Superiamo il lago Porisvatn e uno più piccolo "anonimo" a nord;la strada piega decisamente verso ovest, verso il campeggio (stagionale) di Hveravellir, unico punto di ristoro (forse) di tutto il percorso. Arrivati al bivio con la F735 (che in km 2,5 porta al campeggio a ovest), proseguiamo comunque diritti. E finalmente, dopo un quarto d'ora (6 km), il paesaggio diventa più verde e, presso un fresco corso d'acqua, possiamo rifocillarci e prendere fiato! Tra noi e le moto è una bella gara a chi è più ricoperto di polvere!Controllo la moto da sotto per vedere se ha riportato danni: sembra tutto a posto.Siamo circa a metà dello sterrato: km 82 in h 4.10, media km/h 20.

Ripartiamo dopo 25 minuti, rifocillati e riposati. E ricevo subito una bella sorpresa: la strada migliora decisamente. Fondo nettamente più compatto, spesso roccia. Posso finalmente dare gas e in pochi minuti semino il GS (che ovviamente continua a darmi del pazzo). E' fatta!

Arrivo così abbastanza velocemente al lago Bloendulon. Ogni tanto però dei cartelli mi ricordano che sono su uno sterrato, e uno dei più infidi, dove sarebbe meglio avventurarsi con dei 4 x 4.Comunque ormai il fondo è buono e stavolta sono io che posso permettermi di fermarmi per fare delle foto aspettando Tomaz.La strada segue il corso del fiume Blanda (superato con un ponte) e gradualmente nel paesaggio compare qualche segno della presenza umana: ormai siamo vicino alla Ring Road!

E infine arriviamo alla Ring Road: ce l'abbiamo fatta!Guardo Tomaz: ha dipinto nel volto la stessa soddisfazione che io mi sento nel cuore. Abbiamo attraversato l'interno dell'Islanda: km 160 di sterrato in h 6.12, media km/h 26 (la seconda parte, più veloce, km 78 in h 1.37, km/h 48).

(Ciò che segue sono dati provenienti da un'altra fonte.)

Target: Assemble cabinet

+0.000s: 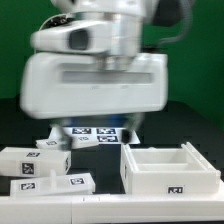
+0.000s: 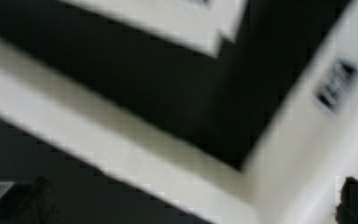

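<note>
Marker board (image 1: 97,134) flat on dark table (image 1: 196,124), far edge hidden; green backdrop (image 1: 196,45) behind table

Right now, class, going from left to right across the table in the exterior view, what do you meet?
pair of loose white cabinet blocks → marker board → open-topped white cabinet box

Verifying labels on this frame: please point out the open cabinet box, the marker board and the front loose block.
open cabinet box (image 1: 150,183): exterior view, front wall.
marker board (image 1: 95,135): exterior view, tagged top face.
front loose block (image 1: 55,183): exterior view, top face.
</note>
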### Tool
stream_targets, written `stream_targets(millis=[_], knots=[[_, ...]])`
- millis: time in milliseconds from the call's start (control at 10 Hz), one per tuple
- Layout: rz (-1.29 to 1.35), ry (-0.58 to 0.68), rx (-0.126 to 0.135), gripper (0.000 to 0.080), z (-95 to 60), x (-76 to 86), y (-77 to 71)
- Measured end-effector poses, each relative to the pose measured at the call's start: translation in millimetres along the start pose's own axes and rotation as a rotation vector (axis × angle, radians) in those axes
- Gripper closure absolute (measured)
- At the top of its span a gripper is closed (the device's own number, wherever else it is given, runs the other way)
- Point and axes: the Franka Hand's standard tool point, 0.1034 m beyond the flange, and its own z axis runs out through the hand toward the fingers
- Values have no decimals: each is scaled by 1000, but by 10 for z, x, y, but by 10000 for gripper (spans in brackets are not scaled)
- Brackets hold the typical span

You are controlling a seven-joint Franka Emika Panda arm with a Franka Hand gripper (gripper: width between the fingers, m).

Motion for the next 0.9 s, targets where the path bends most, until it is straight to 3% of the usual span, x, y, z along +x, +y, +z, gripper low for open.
stream_targets(millis=[200, 400, 500, 600, 700, 900], knots=[[138, 1, 8, 4, -58, 110, -82], [224, 2, 13, 4, 5, 34, -21], [258, 6, 13, 4, 185, -168, 87], [256, 4, 10, 4, 419, -500, 127], [258, -26, 19, 4, 581, -695, 120], [275, -44, 24, 4, 706, -760, 113]])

Dirigiamo verso Akureyri, che dista ancora 118 km; ma è tutto asfalto!

Per arrivare ad Akureyri la strada attraversa una bella zona di montagne. L'asfalto è ottimo, migliore che a sud. Per arrivare alla capitale dal porto di sbarco questa strada (oltre che più breve) credo sia più veloce rispetto a quella meridionale. Al valico a quota 600 m a sud ovest di Akureyri c'è neve ai bordi della strada.Procediamo sempre in coppia.

E infine avvistiamo l'Eyjafjorduril, il lungo fiordo di Akureyri.

Proprio in città c'è un comodo campeggio. E, mai come stavolta, è proprio necessaria una doccia! La polvere dello sterrato credo sia arrivata ovunque, sulla moto e sul suo pilota! La cartina impolverata della strada del Kjolur lo testimonia.

Cenato davanti alla tenda, sul comodo prato del campeggio,facciamo un giro in città, la principale del nord dell'Islanda (16.651 ab. nel 2006). Interessante la chiesa, in cima a una collina (preceduta da 112 gradini), da cui si ha un bel panorama,e la via centrale.E' un importante porto di pesca.

Dopo una simile giornata, mi addormento appena mi stendo nella tenda.